For me, they are indivisible. If I get depressed, my entire body—or parts of it—will hurt; my chronic pain makes me depressed. They are constantly in conversation with one another. It’s a lot of work to upkeep this bag of meat that is constantly hellbent on thwarting my day-to-day life! Therapy is just as important as exercise (ugh! But it’s true!) is just as important as taking my medicine is just as important as making sure I get sunshine on my face is just as important as paying attention to what I drink and eat. They all inform each other.
On days when I don’t feel like myself, I try to take a beat to consider what I need. My acupuncturist gave me a really great tip: ask what the pain wants. So, before I do anything, I try to figure out the why and proceed appropriately. Sometimes I’m in so much pain that I can’t even make it that far, and I need to be in bed for a day or two—and that’s okay, too! I think the key is to be gentle and realize energy is not an endless well. It needs to be replenished, and resting is just as productive—if not more—than answering those fifty emails and working on that project and cleaning the bathroom.
How are you able to stay true to your writing voice? We live in a heightened opinionated society especially due to technology, so how do you filter out the noise when it comes to your writing?
I get it. We’re constantly inundated with information, from sun up to sun down. You can’t look anywhere without being slapped in the face with a hot take. Granted, you could just put your phone down, but who wants to do that???????? I am on my phone all the fucking time, so I am part of the problem. But my phone is where my folder of immaculately curated memes lives, so my time on the phone is a need not a want!!!!!!!!!!
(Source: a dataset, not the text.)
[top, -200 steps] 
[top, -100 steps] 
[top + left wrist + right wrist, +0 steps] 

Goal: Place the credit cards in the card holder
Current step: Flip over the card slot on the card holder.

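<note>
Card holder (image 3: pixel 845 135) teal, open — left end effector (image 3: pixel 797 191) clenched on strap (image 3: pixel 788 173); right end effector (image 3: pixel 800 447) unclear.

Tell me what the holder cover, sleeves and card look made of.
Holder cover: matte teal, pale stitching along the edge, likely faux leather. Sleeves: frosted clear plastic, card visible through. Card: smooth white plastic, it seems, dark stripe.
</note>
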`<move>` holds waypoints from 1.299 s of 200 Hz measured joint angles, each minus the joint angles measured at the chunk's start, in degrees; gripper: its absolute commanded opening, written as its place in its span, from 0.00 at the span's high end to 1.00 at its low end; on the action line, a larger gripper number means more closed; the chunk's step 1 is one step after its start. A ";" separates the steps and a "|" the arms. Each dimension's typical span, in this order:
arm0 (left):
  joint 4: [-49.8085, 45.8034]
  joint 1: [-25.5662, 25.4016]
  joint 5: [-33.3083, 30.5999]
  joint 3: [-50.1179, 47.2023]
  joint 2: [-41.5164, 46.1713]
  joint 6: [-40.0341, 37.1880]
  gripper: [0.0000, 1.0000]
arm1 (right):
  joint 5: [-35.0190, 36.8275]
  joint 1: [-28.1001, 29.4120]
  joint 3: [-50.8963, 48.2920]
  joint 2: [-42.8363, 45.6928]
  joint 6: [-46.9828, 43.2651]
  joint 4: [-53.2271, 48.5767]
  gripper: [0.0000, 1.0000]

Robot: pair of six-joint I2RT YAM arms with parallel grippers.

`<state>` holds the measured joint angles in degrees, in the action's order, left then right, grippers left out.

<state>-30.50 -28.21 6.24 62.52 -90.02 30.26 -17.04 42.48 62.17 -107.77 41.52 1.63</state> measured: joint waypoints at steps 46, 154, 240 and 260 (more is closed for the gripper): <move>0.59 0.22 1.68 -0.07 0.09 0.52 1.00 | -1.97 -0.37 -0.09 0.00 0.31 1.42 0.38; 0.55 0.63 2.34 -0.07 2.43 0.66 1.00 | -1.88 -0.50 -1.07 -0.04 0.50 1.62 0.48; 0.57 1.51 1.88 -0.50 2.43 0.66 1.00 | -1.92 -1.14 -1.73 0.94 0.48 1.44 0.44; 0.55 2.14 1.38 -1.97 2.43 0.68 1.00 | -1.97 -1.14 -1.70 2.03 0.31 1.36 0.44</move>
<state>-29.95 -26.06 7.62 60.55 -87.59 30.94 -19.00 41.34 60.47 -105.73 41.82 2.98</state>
But I care about my craft, so when it comes time to sit the fuck down and write, I recognize that I will inevitably get on Instagram or Twitter. But, like practicing mindfulness, I try to take note of when I stray away from the work, which helps me keep that boundary between what I’m consuming and what I’m creating. The chatter—both from internal and external sources—is constant (and trying to silence it is futile, for me at least), and my writing voice is my tool for navigating through it.
Are you a top or bottom?
Neither. I am a dilapidated dumbwaiter.
Credits
Cover art by: James Jeffers
Editorial assistant: Jesse Adele
You can follow my other unhinged missives by following me on Twitter, Instagram, and Facebook. My debut memoir, Born to Be Public, is out now.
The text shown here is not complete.